WHAT YOU NEED TO DO: Exactly as written, print out each entry in the data, with no pictures.

RECORDS TO USE:

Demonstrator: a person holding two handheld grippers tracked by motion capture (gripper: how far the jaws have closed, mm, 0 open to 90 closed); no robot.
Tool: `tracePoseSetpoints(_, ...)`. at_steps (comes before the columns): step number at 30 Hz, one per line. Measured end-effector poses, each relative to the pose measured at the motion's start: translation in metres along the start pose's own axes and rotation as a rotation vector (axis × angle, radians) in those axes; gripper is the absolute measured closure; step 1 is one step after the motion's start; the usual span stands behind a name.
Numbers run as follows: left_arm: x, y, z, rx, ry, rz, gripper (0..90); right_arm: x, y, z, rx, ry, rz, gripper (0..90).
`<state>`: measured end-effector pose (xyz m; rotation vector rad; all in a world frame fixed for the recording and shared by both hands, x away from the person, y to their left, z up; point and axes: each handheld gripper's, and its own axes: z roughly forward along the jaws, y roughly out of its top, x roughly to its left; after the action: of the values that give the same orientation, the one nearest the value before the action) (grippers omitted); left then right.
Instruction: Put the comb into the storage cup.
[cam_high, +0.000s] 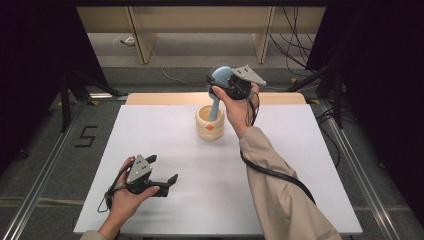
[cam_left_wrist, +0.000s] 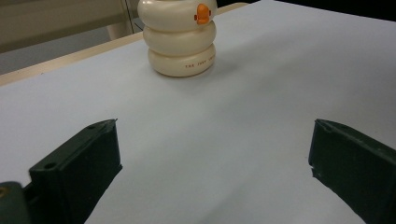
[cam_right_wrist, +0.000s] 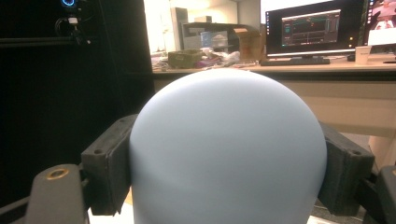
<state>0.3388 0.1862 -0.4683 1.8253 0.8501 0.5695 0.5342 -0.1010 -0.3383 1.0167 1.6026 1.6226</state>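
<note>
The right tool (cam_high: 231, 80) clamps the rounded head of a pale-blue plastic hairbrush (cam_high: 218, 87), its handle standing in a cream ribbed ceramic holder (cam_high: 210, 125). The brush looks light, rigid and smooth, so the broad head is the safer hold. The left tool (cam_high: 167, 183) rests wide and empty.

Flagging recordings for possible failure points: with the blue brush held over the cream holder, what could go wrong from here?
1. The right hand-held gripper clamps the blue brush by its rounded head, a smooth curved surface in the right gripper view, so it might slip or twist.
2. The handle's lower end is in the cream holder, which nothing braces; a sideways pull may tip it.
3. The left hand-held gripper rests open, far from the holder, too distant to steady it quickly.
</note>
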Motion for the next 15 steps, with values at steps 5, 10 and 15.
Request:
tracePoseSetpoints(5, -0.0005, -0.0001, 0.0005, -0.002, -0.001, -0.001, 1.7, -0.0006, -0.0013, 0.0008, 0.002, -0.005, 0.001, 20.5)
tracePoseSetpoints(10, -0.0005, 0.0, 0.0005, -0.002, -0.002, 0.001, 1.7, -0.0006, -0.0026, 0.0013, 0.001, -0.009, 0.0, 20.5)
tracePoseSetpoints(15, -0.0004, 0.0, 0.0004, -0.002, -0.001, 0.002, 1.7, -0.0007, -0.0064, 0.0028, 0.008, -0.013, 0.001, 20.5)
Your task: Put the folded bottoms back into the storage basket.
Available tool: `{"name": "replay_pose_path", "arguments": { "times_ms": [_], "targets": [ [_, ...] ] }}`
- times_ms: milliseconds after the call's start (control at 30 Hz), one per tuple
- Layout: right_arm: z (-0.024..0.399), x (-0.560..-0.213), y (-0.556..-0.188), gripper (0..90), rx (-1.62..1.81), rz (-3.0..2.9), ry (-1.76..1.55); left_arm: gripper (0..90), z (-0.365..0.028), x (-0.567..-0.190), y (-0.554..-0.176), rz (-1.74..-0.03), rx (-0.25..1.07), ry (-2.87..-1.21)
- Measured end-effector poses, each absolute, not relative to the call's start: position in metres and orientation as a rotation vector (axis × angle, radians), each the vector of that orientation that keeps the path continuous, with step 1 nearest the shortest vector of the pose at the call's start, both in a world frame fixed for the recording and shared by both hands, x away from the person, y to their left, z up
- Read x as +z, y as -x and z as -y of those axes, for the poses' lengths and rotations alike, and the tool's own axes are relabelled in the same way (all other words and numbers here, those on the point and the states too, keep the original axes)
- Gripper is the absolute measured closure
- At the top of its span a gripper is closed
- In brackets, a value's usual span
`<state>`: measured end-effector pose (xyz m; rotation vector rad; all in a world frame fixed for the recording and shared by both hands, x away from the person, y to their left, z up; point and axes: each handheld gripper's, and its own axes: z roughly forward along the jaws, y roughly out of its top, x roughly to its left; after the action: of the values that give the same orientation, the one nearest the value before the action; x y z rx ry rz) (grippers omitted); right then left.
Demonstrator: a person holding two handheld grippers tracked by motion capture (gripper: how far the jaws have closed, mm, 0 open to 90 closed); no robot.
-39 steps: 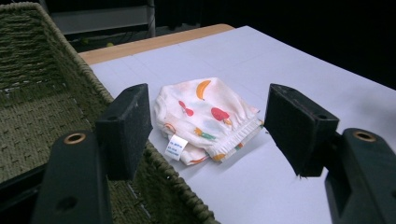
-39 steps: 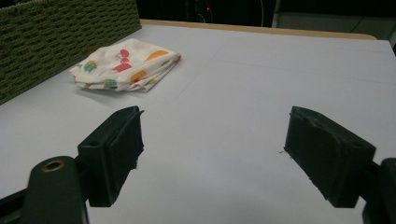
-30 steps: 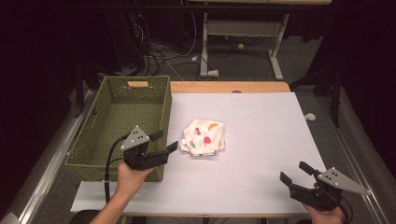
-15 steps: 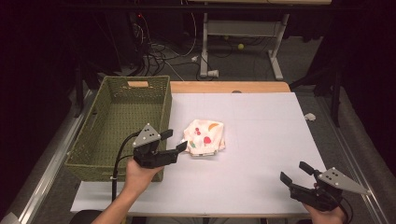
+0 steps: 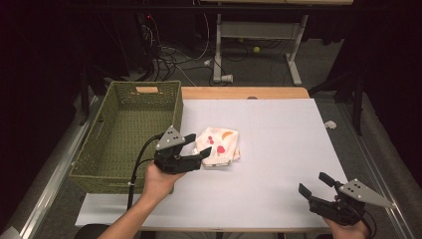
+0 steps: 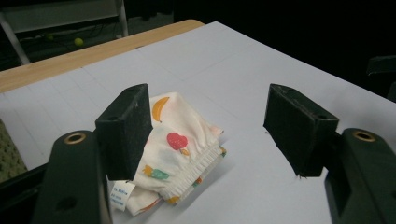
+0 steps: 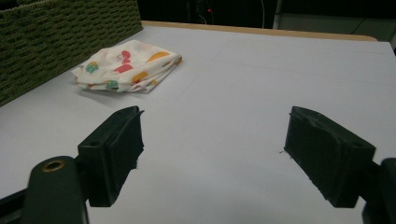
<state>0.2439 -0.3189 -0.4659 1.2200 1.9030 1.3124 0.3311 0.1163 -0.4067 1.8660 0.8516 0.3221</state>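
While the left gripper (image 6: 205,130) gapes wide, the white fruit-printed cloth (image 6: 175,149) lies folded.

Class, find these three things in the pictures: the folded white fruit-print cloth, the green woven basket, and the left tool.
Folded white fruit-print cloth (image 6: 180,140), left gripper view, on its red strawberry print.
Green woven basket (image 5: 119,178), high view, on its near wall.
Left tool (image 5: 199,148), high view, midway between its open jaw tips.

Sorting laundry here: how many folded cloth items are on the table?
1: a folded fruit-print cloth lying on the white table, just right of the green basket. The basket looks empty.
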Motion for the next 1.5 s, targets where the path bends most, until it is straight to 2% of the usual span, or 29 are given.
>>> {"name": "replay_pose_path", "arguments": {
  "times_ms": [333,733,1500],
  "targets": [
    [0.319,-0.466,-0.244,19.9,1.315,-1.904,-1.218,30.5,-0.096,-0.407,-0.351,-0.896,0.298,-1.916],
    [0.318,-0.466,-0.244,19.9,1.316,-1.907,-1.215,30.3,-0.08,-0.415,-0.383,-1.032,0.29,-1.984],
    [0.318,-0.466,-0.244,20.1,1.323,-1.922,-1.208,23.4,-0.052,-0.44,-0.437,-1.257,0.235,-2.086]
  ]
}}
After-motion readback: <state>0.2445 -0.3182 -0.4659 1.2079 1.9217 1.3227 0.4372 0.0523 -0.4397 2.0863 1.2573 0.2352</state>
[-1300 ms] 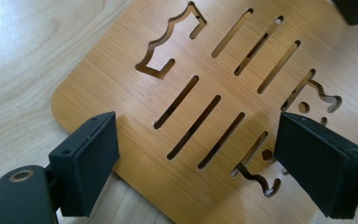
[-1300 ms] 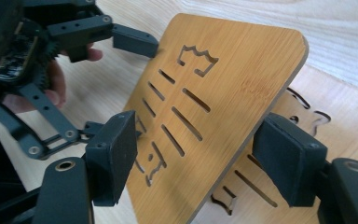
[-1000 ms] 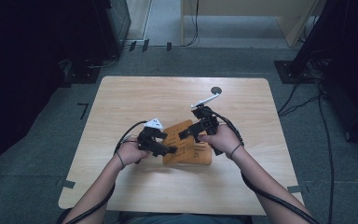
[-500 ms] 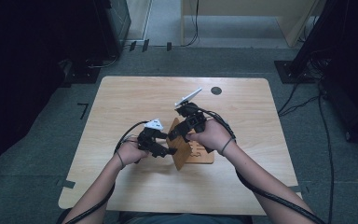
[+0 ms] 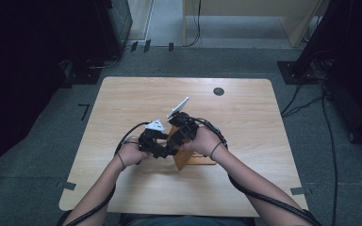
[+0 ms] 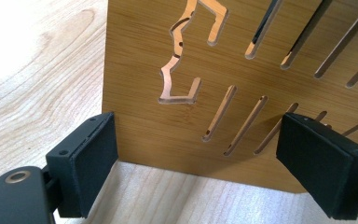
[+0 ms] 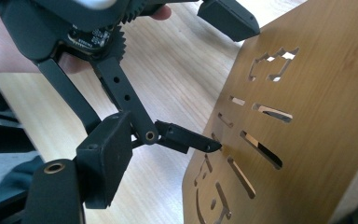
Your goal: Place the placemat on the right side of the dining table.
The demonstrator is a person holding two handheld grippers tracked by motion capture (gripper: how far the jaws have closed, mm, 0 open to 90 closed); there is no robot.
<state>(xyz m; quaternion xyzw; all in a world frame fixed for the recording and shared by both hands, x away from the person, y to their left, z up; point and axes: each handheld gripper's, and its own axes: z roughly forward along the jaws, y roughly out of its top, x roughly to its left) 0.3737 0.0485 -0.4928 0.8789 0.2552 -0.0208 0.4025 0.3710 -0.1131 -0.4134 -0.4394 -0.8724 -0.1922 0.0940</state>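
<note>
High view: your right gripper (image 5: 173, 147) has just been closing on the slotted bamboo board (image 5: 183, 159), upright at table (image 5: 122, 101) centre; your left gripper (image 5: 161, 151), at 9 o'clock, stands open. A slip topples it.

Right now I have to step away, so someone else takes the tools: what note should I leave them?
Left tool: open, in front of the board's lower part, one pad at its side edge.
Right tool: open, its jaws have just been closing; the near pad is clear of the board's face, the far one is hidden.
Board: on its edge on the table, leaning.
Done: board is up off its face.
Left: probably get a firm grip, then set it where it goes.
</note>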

TASK RESPONSE:
Demonstrator: a person holding two handheld grippers tracked by motion capture (gripper: how far the jaws have closed, mm, 0 open to 90 closed); no robot.
Tool: `tracePoseSetpoints(_, ...)`. at_steps (comes before the columns): step number at 30 Hz, one per line. Measured end-effector poses, each relative to the pose measured at the motion's start: translation in metres along the start pose's own axes and rotation as a rotation vector (axis × angle, radians) in those axes; gripper is the absolute measured closure; step 1 is one step after the motion's start; the usual span stands behind a name.
Numbers run as follows: left_arm: x, y, z, rx, ry, rz, gripper (0..90); right_arm: x, y, z, rx, ry, rz, gripper (0..90).
`<state>`: measured end-effector pose (xyz m; rotation vector rad; all in a world frame fixed for the recording and shared by both hands, x away from the person, y to their left, z up; point and axes: each handheld gripper's, and its own axes: z roughly forward along the jaws, y roughly out of its top, x roughly to its left; after the action: of the values that give the same orientation, the one nearest the value before the action) (grippers omitted); left then right.
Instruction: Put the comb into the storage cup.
[cam_high, +0.000s] 
[cam_left_wrist, +0.000s] 
[cam_right_wrist, +0.000s] 
<state>0.3388 0.1862 -0.4683 1.8253 0.8501 0.5695 0.5342 -0.1010 -0.3383 1.0167 1.6026 1.6226</state>
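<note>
The right tool (cam_high: 231, 80) clamps the rounded head of a pale-blue plastic hairbrush (cam_high: 218, 87), its handle standing in a cream ribbed ceramic holder (cam_high: 210, 125). The brush looks light, rigid and smooth, so the broad head is the safer hold. The left tool (cam_high: 167, 183) rests wide and empty.

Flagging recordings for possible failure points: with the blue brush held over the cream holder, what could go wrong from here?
1. The right hand-held gripper clamps the blue brush by its rounded head, a smooth curved surface in the right gripper view, so it might slip or twist.
2. The handle's lower end is in the cream holder, which nothing braces; a sideways pull may tip it.
3. The left hand-held gripper rests open, far from the holder, too distant to steady it quickly.
</note>
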Motion for the next 15 steps, with values at steps 5, 10 and 15.
Request:
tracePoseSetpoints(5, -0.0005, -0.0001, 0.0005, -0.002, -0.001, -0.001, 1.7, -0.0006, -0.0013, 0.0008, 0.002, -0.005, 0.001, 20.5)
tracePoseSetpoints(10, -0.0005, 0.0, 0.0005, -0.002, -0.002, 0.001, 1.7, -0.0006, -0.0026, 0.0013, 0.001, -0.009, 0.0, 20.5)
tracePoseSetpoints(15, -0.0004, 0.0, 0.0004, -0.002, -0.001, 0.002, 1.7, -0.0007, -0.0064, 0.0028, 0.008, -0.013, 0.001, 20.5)
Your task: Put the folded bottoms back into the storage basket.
Available tool: `{"name": "replay_pose_path", "arguments": { "times_ms": [_], "targets": [ [_, ...] ] }}`
- times_ms: milliseconds after the call's start (control at 30 Hz), one per tuple
- Layout: right_arm: z (-0.024..0.399), x (-0.560..-0.213), y (-0.556..-0.188), gripper (0..90), rx (-1.62..1.81), rz (-3.0..2.9), ry (-1.76..1.55); left_arm: gripper (0..90), z (-0.365..0.028), x (-0.567..-0.190), y (-0.554..-0.176), rz (-1.74..-0.03), rx (-0.25..1.07), ry (-2.87..-1.21)
- Measured end-effector poses, each absolute, not relative to the call's start: position in metres and orientation as a rotation vector (axis × angle, radians), each the vector of that orientation that keeps the path continuous, with step 1 nearest the shortest vector of the pose at the call's start, both in a world frame fixed for the recording and shared by both hands, x away from the person, y to their left, z up
- Read x as +z, y as -x and z as -y of those axes, for the poses' lengths and rotations alike, and the tool's own axes are relabelled in the same way (all other words and numbers here, those on the point and the states too, keep the original axes)
- Gripper is the absolute measured closure
- At the top of its span a gripper is closed
- In brackets, a value's usual span
`<state>`: measured end-effector pose (xyz m; rotation vector rad; all in a world frame fixed for the recording and shared by both hands, x away from the person, y to their left, z up; point and axes: each handheld gripper's, and its own axes: z roughly forward along the jaws, y roughly out of its top, x roughly to its left; after the action: of the values that give the same orientation, the one nearest the value before the action; x y z rx ry rz) (grippers omitted); right then left.
Demonstrator: a person holding two handheld grippers tracked by motion capture (gripper: how far the jaws have closed, mm, 0 open to 90 closed); no robot.
-39 steps: 
-39 steps: 
-30 steps: 
-15 steps: 
+0 steps: 
+0 steps: 
+0 steps: 
<state>0.2439 -0.3189 -0.4659 1.2200 1.9030 1.3124 0.3311 0.1163 -0.4067 1.8660 0.8516 0.3221</state>
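While the left gripper (image 6: 205,130) gapes wide, the white fruit-printed cloth (image 6: 175,149) lies folded.

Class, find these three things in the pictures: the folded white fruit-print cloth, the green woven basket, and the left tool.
Folded white fruit-print cloth (image 6: 180,140), left gripper view, on its red strawberry print.
Green woven basket (image 5: 119,178), high view, on its near wall.
Left tool (image 5: 199,148), high view, midway between its open jaw tips.

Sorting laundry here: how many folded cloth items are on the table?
1: a folded fruit-print cloth lying on the white table, just right of the green basket. The basket looks empty.
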Motion for the next 1.5 s, targets where the path bends most, until it is straight to 2% of the usual span, or 29 are given.
>>> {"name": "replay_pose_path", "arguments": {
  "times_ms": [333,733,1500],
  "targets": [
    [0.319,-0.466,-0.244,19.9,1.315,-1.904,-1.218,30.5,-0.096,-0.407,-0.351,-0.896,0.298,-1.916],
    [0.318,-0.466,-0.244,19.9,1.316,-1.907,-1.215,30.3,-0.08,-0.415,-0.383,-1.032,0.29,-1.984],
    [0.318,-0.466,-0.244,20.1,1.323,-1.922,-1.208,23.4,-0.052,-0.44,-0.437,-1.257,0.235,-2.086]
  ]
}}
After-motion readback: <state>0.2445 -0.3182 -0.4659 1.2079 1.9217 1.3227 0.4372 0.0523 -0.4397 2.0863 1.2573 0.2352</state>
[-1300 ms] 
[-1300 ms] 
[-1000 ms] 
[-500 ms] 
[+0 ms] 
[+0 ms] 
[+0 ms] 
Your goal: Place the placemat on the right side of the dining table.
The demonstrator is a person holding two handheld grippers tracked by motion capture (gripper: how far the jaws have closed, mm, 0 open to 90 closed); there is no robot.
<state>(xyz m; quaternion xyzw; all in a world frame fixed for the recording and shared by both hands, x away from the person, y to their left, z up; point and axes: each handheld gripper's, and its own axes: z roughly forward along the jaws, y roughly out of its top, x roughly to its left) 0.3737 0.0485 -0.4928 0.8789 0.2552 -0.0208 0.4025 0.3710 -0.1131 -0.4134 -0.4394 -0.8724 -0.1922 0.0940</state>
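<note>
High view: your right gripper (image 5: 173, 147) has just been closing on the slotted bamboo board (image 5: 183, 159), upright at table (image 5: 122, 101) centre; your left gripper (image 5: 161, 151), at 9 o'clock, stands open. A slip topples it.

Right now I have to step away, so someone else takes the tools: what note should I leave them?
Left tool: open, in front of the board's lower part, one pad at its side edge.
Right tool: open, its jaws have just been closing; the near pad is clear of the board's face, the far one is hidden.
Board: on its edge on the table, leaning.
Done: board is up off its face.
Left: probably get a firm grip, then set it where it goes.
</note>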

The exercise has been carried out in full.